If you have any of your own suggestions, feel free to mention them in the comments below! Happy travels.


    My suggestion would be a healthy supply of godzilla repellent. He attacked 2 times while i was there.

    But seriously these are all good suggestions. I cant really think of any new suggestions but just a couple add ons to his.

    He is not at all exaggerating about how many coins you get, they pay you back in exact change to the cent (yen), it will add up very quickly

    For the pocket wifi, a lot of Airbnb places offer free pocket wifi for your stay. speaking of, if you haven't looked at Airbnb for a japan trip you should. Some very nice and reasonably priced places especially if you are going with someone.
    But yes if you dont get one at your accomodation it is probably a good idea to get one as free public wifi is spotty at best from my experience and google is very very good at giving you train advice so you DO want internet

    I'm not sure I agree with #1. Most restaurants do provide napkins, sometimes/usually a hot or cold towel at the beginning of the meal to wash your hands and face.
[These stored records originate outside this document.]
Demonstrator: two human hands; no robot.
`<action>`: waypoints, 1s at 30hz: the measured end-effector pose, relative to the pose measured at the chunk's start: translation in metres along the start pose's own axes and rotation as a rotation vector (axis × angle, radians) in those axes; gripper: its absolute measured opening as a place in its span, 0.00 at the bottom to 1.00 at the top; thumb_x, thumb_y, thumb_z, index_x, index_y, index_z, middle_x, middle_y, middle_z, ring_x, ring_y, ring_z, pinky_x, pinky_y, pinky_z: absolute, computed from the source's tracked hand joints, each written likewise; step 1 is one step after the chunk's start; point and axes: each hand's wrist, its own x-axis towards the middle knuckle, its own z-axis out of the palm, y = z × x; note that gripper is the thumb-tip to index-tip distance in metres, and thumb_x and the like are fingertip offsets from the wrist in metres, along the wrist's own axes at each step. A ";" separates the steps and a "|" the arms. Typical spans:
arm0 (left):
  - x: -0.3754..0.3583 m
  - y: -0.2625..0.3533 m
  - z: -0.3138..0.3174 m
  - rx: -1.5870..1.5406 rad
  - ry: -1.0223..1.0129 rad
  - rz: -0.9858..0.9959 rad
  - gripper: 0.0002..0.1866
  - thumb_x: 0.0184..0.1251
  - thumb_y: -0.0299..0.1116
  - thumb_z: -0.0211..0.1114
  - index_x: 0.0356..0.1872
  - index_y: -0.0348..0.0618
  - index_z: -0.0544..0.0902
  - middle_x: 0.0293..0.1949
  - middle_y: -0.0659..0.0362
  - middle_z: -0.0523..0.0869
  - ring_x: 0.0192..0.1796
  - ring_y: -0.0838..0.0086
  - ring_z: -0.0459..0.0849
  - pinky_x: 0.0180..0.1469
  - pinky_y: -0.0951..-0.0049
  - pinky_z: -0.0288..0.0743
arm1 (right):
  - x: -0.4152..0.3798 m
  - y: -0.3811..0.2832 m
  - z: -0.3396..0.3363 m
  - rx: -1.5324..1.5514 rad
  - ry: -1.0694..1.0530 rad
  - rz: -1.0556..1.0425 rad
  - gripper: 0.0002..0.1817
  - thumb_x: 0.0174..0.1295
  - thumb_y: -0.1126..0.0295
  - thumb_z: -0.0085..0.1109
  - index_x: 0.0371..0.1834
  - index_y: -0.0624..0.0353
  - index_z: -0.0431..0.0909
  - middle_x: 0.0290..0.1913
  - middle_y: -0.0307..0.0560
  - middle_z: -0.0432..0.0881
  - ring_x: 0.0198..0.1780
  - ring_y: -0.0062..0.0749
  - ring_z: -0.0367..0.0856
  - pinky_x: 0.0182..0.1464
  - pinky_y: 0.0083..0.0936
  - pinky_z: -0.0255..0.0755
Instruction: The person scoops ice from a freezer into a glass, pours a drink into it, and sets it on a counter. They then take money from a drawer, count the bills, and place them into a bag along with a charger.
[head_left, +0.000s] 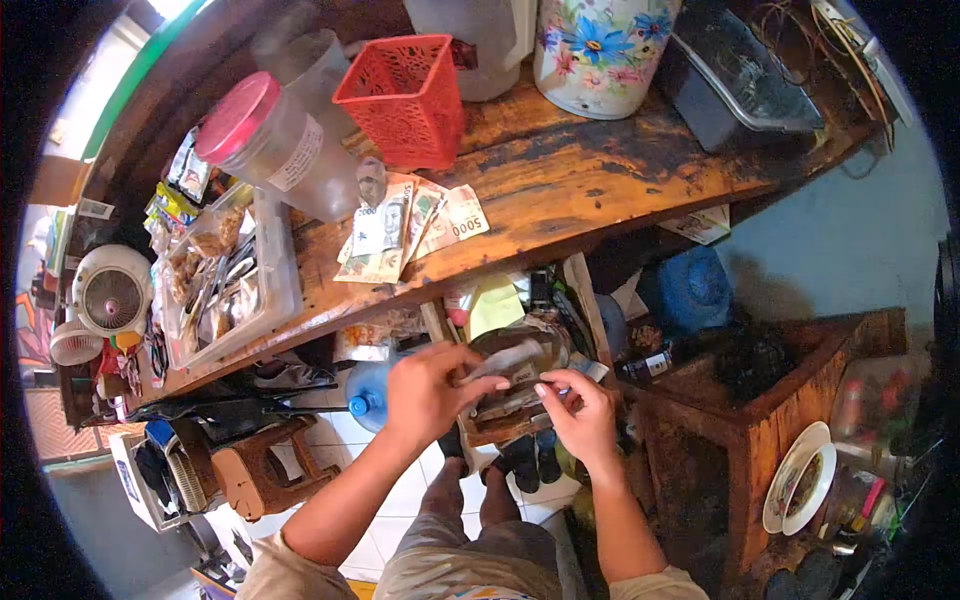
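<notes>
My left hand [430, 388] pinches one side of a greyish banknote [512, 362], its fingers bent round the edge. My right hand [582, 415] closes thumb and fingertips on the note's other side. Both hands are above an open wooden drawer [592, 318] under the counter; dark contents and a yellow paper [495, 308] show inside. On the counter beyond lies a fanned pile of banknotes [405, 232], some marked 5000, with a small clear object [371, 182] on top.
The worn wooden counter [560, 180] carries a red basket [405, 110], a pink-lidded jar [270, 145], a floral container [605, 55] and a plastic box [235, 275] of cutlery and packets. A small fan [112, 287] stands left. At right are a wooden box [700, 425] and white plates [800, 478].
</notes>
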 end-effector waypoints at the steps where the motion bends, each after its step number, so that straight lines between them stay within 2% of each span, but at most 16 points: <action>1: 0.002 0.001 -0.015 -0.071 0.026 0.056 0.18 0.44 0.43 0.80 0.24 0.40 0.83 0.20 0.57 0.78 0.21 0.68 0.76 0.24 0.69 0.67 | 0.000 0.000 -0.001 0.005 -0.004 -0.007 0.10 0.57 0.73 0.67 0.42 0.59 0.83 0.29 0.38 0.82 0.20 0.14 0.67 0.22 0.16 0.60; 3: 0.011 0.000 -0.046 -0.162 0.143 0.078 0.16 0.46 0.40 0.80 0.25 0.40 0.84 0.21 0.57 0.78 0.21 0.71 0.73 0.25 0.70 0.65 | -0.003 0.000 -0.010 0.060 0.111 -0.013 0.16 0.58 0.75 0.65 0.51 0.57 0.80 0.33 0.38 0.82 0.23 0.12 0.68 0.23 0.14 0.60; 4: 0.019 -0.003 -0.061 -0.098 0.218 0.028 0.14 0.49 0.36 0.78 0.23 0.38 0.81 0.20 0.56 0.77 0.23 0.73 0.73 0.27 0.73 0.65 | -0.002 0.000 -0.024 -0.088 0.093 -0.029 0.20 0.58 0.76 0.63 0.56 0.55 0.77 0.36 0.41 0.81 0.29 0.19 0.75 0.29 0.17 0.67; 5: 0.030 -0.005 -0.074 -0.036 0.293 -0.019 0.14 0.52 0.31 0.76 0.22 0.36 0.78 0.20 0.56 0.76 0.25 0.76 0.73 0.29 0.76 0.65 | 0.004 -0.001 -0.034 -0.348 0.151 -0.260 0.19 0.56 0.75 0.63 0.53 0.55 0.79 0.39 0.43 0.82 0.37 0.33 0.80 0.37 0.25 0.71; 7: 0.052 -0.002 -0.094 0.207 0.322 -0.082 0.11 0.52 0.30 0.76 0.25 0.38 0.81 0.22 0.56 0.78 0.24 0.70 0.76 0.30 0.72 0.69 | 0.005 -0.002 -0.053 -0.568 0.055 -0.286 0.17 0.55 0.71 0.63 0.49 0.54 0.81 0.44 0.42 0.82 0.44 0.43 0.79 0.45 0.34 0.73; 11: 0.066 -0.016 -0.087 0.388 0.454 -0.052 0.11 0.51 0.29 0.75 0.34 0.40 0.84 0.30 0.56 0.82 0.34 0.61 0.82 0.36 0.67 0.73 | 0.005 0.015 -0.065 -0.732 -0.092 -0.243 0.13 0.55 0.67 0.64 0.45 0.53 0.82 0.48 0.38 0.82 0.46 0.40 0.80 0.46 0.35 0.73; 13: 0.062 -0.003 -0.086 0.479 0.667 0.086 0.17 0.50 0.31 0.75 0.43 0.44 0.84 0.39 0.57 0.82 0.46 0.56 0.81 0.43 0.61 0.74 | 0.004 0.019 -0.066 -0.807 -0.187 -0.216 0.12 0.56 0.65 0.64 0.43 0.52 0.82 0.49 0.36 0.82 0.46 0.39 0.80 0.47 0.36 0.74; 16: 0.053 -0.016 -0.080 0.434 0.781 0.241 0.20 0.50 0.32 0.74 0.47 0.47 0.83 0.44 0.58 0.82 0.52 0.58 0.78 0.49 0.61 0.71 | 0.009 0.029 -0.066 -0.840 -0.233 -0.230 0.09 0.57 0.66 0.62 0.41 0.51 0.83 0.46 0.38 0.83 0.45 0.38 0.81 0.47 0.36 0.74; 17: 0.047 -0.021 -0.078 0.437 0.781 0.241 0.20 0.50 0.32 0.74 0.47 0.47 0.83 0.44 0.58 0.82 0.52 0.58 0.78 0.49 0.61 0.71 | 0.009 0.031 -0.067 -0.860 -0.278 -0.218 0.08 0.57 0.66 0.62 0.40 0.52 0.83 0.44 0.39 0.83 0.44 0.39 0.81 0.47 0.36 0.74; 20: 0.038 -0.025 -0.072 0.586 0.372 0.131 0.20 0.53 0.37 0.72 0.49 0.52 0.82 0.45 0.63 0.82 0.50 0.64 0.78 0.57 0.62 0.64 | 0.011 0.022 -0.072 -0.730 -0.201 -0.205 0.06 0.58 0.69 0.62 0.37 0.54 0.84 0.41 0.42 0.83 0.41 0.39 0.82 0.44 0.34 0.75; 21: 0.038 -0.028 -0.070 0.585 0.369 0.132 0.20 0.53 0.37 0.72 0.49 0.52 0.82 0.45 0.63 0.82 0.50 0.64 0.78 0.57 0.62 0.64 | 0.010 0.014 -0.075 -0.731 -0.201 -0.202 0.06 0.58 0.69 0.62 0.37 0.54 0.84 0.41 0.42 0.83 0.41 0.39 0.82 0.44 0.34 0.75; 23: 0.038 -0.034 -0.064 0.578 0.357 0.212 0.15 0.55 0.37 0.71 0.44 0.48 0.83 0.48 0.59 0.83 0.50 0.63 0.78 0.56 0.61 0.64 | 0.008 -0.015 -0.083 -0.383 0.014 -0.036 0.04 0.57 0.75 0.62 0.36 0.58 0.83 0.39 0.45 0.83 0.38 0.38 0.83 0.40 0.30 0.76; 25: 0.028 -0.026 -0.060 0.570 0.436 0.247 0.13 0.55 0.32 0.70 0.42 0.47 0.84 0.50 0.58 0.82 0.50 0.62 0.78 0.54 0.60 0.65 | 0.011 -0.041 -0.089 -0.356 0.161 -0.244 0.06 0.55 0.81 0.62 0.36 0.63 0.82 0.36 0.47 0.82 0.36 0.36 0.82 0.39 0.27 0.76; 27: 0.007 -0.019 -0.056 0.377 0.467 0.273 0.12 0.55 0.27 0.69 0.42 0.49 0.84 0.47 0.60 0.83 0.48 0.62 0.79 0.51 0.61 0.68 | 0.016 -0.074 -0.083 -0.349 0.113 -0.377 0.07 0.52 0.81 0.64 0.35 0.61 0.83 0.36 0.46 0.82 0.37 0.37 0.82 0.40 0.29 0.76; 28: -0.004 -0.020 -0.051 0.260 0.428 0.307 0.12 0.52 0.22 0.67 0.39 0.47 0.84 0.42 0.58 0.84 0.44 0.61 0.81 0.48 0.61 0.70 | 0.021 -0.079 -0.075 -0.386 0.030 -0.458 0.08 0.51 0.80 0.64 0.35 0.58 0.83 0.36 0.44 0.83 0.37 0.37 0.83 0.40 0.30 0.76; 30: -0.031 -0.028 -0.038 0.103 0.224 0.256 0.12 0.48 0.22 0.65 0.36 0.45 0.83 0.39 0.56 0.84 0.42 0.60 0.81 0.42 0.65 0.74 | 0.033 -0.089 -0.048 -0.483 -0.103 -0.616 0.07 0.51 0.74 0.65 0.34 0.52 0.83 0.36 0.39 0.82 0.37 0.36 0.83 0.39 0.32 0.76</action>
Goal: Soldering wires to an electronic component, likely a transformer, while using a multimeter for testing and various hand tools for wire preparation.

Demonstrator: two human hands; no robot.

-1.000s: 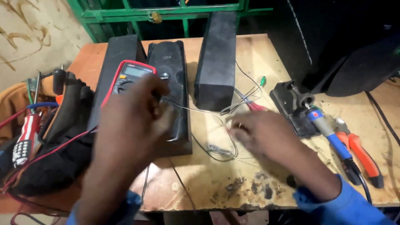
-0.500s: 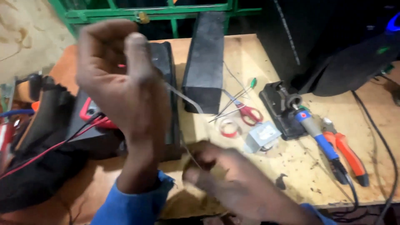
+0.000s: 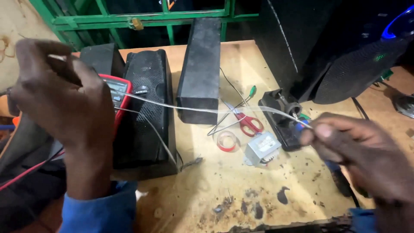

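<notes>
The thin white wire [image 3: 207, 110] ran from nine to three o'clock, pinched tight between the left hand [image 3: 64, 103] and right hand [image 3: 358, 151].

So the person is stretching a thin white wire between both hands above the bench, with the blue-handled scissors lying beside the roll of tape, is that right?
Not quite: the head view shows the scissors have red handles, not blue. The rest holds: the left hand and right hand stretch the thin white wire above the bench, scissors beside the roll of tape.
</notes>
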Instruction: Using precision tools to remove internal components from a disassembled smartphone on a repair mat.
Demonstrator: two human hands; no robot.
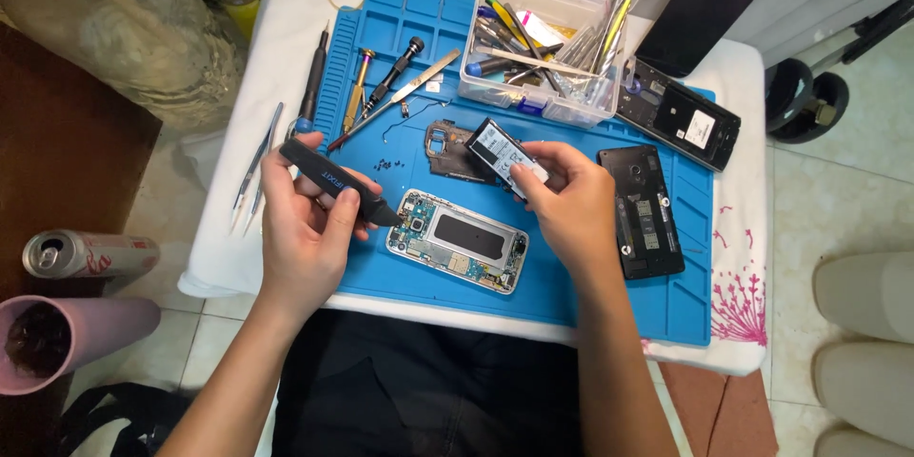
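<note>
- Opened phone (457, 241) lay flat on blue work mat (590, 300), back cover off, board and dark centre panel exposed; just below and between both grips.
- Left hand (307, 219) closed around black pry tool (333, 181), held like a pen, wedge tip angled down toward the phone's near-left edge; contact with the frame not resolvable.
- Right hand (566, 200) pinched shut on flat battery pack (503, 154), lifted clear above the phone, probably tilted for inspection.
- Just beyond the battery: dark inner frame piece (446, 148) on the mat; small black screws (383, 165) beside the pry tool's shaft.
- Right of the right hand: black phone shell (643, 214); further out, second opened handset (681, 119).
- Beyond both grips: clear tool box (538, 57), screwdrivers (376, 81) laid out along the mat's top edge.
- Left of the left hand: tweezers (255, 167) on white cloth.
- Nothing between tool tip and phone; loose screws nearest to the left wrist's sweep.
</note>
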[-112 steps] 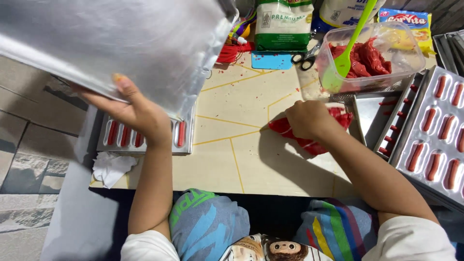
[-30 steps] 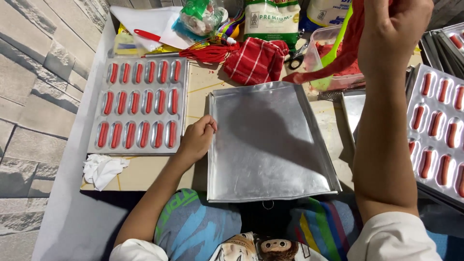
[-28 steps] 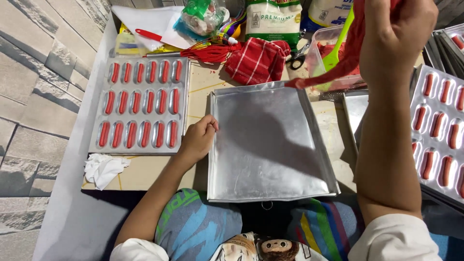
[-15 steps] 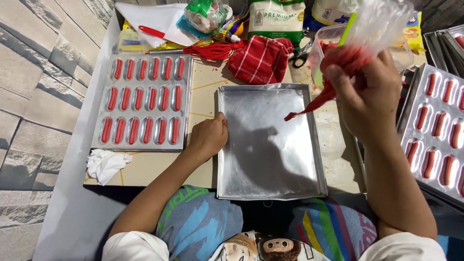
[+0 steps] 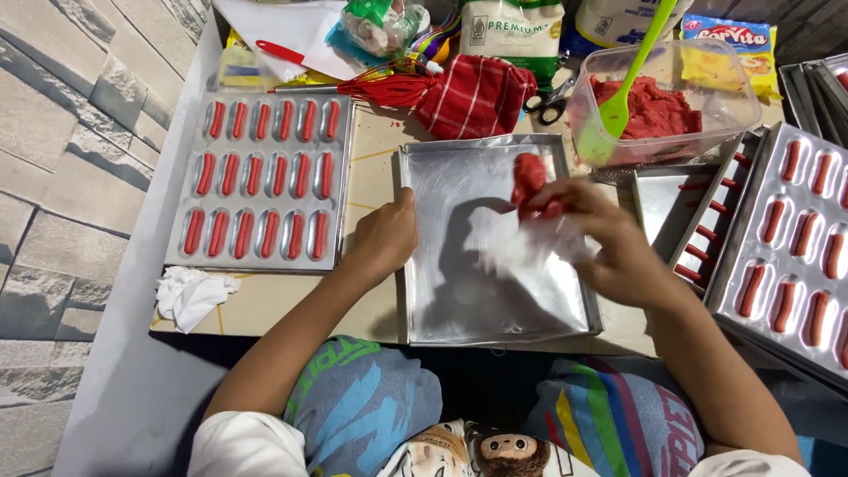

You can use it during your meal.

    And you should never use your handkerchief to blow your nose in public, it's considered really rude. (Also don't eat or drink while walking)

    But 100% agree with #4, there are NO public bins in Japan, at all. If you do end up finding one, it'll be overflowing. Even in hotel rooms they only provide a small dust bin (only large enough to hold 3 drink cans), never a 'proper' sized bin. And don't even think about putting rubbish next to the bin, room service will not remove it.

    Be warned about tax free. It's only 8% back, and sometimes it can be a real hassle. There can be heaps of paperwork you have to fill out at the store and sometimes they seal up what you buy in a bag that you can't open till you go through airport security. We purchased stationary and forgot there were some expensive scissors in the bag. We would have lost them (can't have scissors in carry-on) but I managed to extract them through a gap in the bag. Anything larger would have been confiscated by airport security or I don't know what would have happened if they noticed we opened the bag.